It’s garage sale time. Whether this is your first time having a garage sale or you just need a quick refresher on the subject, there are many important and helpful tips that can turn your garage sale into a smooth sailing success vs. a stressful and disappointing flop. Having worked in the Estate Sale business (glorified garage sales), I’d like to pass on a few helpful Garage Sale tips.
Get a permit. First, call the city and find out if it is necessary to get a permit for your sale. If so, get one.
Weather. If you are going to choose a date far enough in advance, you need to think about what you will do if it storms. Will you be able to move everything in the garage or have some tents on hand just in case? Depending on the severity of the weather, you might need to reschedule. However, if it's just rain and a passing storm, people will still come. Just make a plan ahead of time.
Security. For security reasons, I never suggest bringing the garage sale indoors unless you are selling everything then it is an Estate Sale. Just like with retail shops, shoplifters and thieves exist even at garage sales. So have a few friends and or family patrol the sale and someone to stay with the person collecting money at all times. Also, always keep your home windows shut and your doors locked.
Money. When it comes to money, get a cheap cash register/cash box. Office Depot sells them as low as $20.00. I find sales are the easiest when you only take dollar bills, no cents. I suggest starting the sale with $200 dollars. 5 twenty dollar bills, 5 ten dollar bills, 5 five dollar bills and 25 one dollar bills.
Accepting funds other than cash also brings in more revenue. Taking checks for $100 and less usually works well as long as you write their phone and driver’s license number on the check. Accepting credit and debit cards via Square is also a great option. Try not to leave more than $200 dollars in the cash register at all times. Every few hours, without attracting attention, take the excess money inside and lock it up.
What to sell. Shoppers like a wide-variety to choose from. So look through every closet, box, and room. Quantity matters. If you don’t have enough for a sale, invite friends or neighbors to join. If you are debating whether to try to sell it or throw it away, put a low price on it. People will buy almost anything.
Take inventory. Write down each item you are selling and its price on a master list and make several copies.
Pricing. Use small stickers and individually price everything. Do research on your more valuable possessions. For helpful pricing tips, check out The Ultimate Garage Sale Pricing Guide. Ultimately, it’s your sale, and the pricing is up to you. If people aren't buying, then your prices are too high.
Promote your sale. Put the sale time, date, and the highlights/specifics of what you are selling in the classified ads of your local and surrounding newspapers. Get creative with headlines. Run the ad on days that make sense. For instance, before the sale and on the day of the sale. Having a 2 or 3 day sale is better because it gives you more time to sell your stuff. Click here for helpful tips and suggestions on how and where to advertise a garage sale.
Signs. Make several signs to direct people to your sale. If possible, place one sign at a high traffic corner and scatter the rest directing people to your sale. Also, make signs for deals (50% OFF EVERYTHING) during the sale. People love a good deal.
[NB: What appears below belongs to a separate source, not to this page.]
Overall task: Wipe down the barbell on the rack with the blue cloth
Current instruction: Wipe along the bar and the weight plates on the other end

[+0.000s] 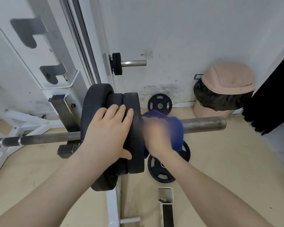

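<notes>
- The bare grey steel barbell sleeve juts free to the right, open air above and in front.
- Stacked black rubber weight plates block passage leftward along the bar.
- Two black plates lie on the tan floor beneath.
- A pink lidded bin stands against the wall, well apart.

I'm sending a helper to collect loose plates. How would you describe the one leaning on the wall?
Start at the pink bin against the back wall. Just left of it, a small black plate stands on edge on the floor. Unlike the plates lying flat nearer the barbell, it is upright.
</notes>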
Negotiate. Many people go to sales and want to negotiate so let them.
Set Up. If you don’t have tables to display items on and don’t want to buy any, find every table and shelf available inside your home and bring it to the garage. Clean off your garage shelving units and repurpose things around the house that could work in place of tables/displays. 10 Ingenious ways to have a yard sale without tables has some great repurposing ideas. Top Shelf Garage's shelving is great for sales because you can easily turn a 4-Shelf into 4 tables.
Clean and organize. Things sell better when they are clean and organized. So clean your sale items and the tables/shelving you are putting them on. Also, clean up your garage and yard. I’ve learned you can even raise the price a little and sell more when everything looks clean and organized.
Be In Charge, Professional, Friendly & Helpful. You are going to need more than one person to run the sale. However, the person having the sale needs to be in charge. Delegate responsibilities and let all of your volunteers know what is required of them. It's always best to keep it professional. People tend to spend more when the people working the sale are doing their job, friendly and helpful as opposed to goofing around, talking on their cell phones, ignoring customers, and chomping their gum. Act like it's a job. Welcome people to the sale, explain what is going on, and what the deals are. Having a volunteer to help people carry large and multiple items to their vehicle is nice and may cause them to buy even more.
Have Fun. Enjoy yourself. Smile and be happy. Ask people how they are doing and thank them for coming to your sale.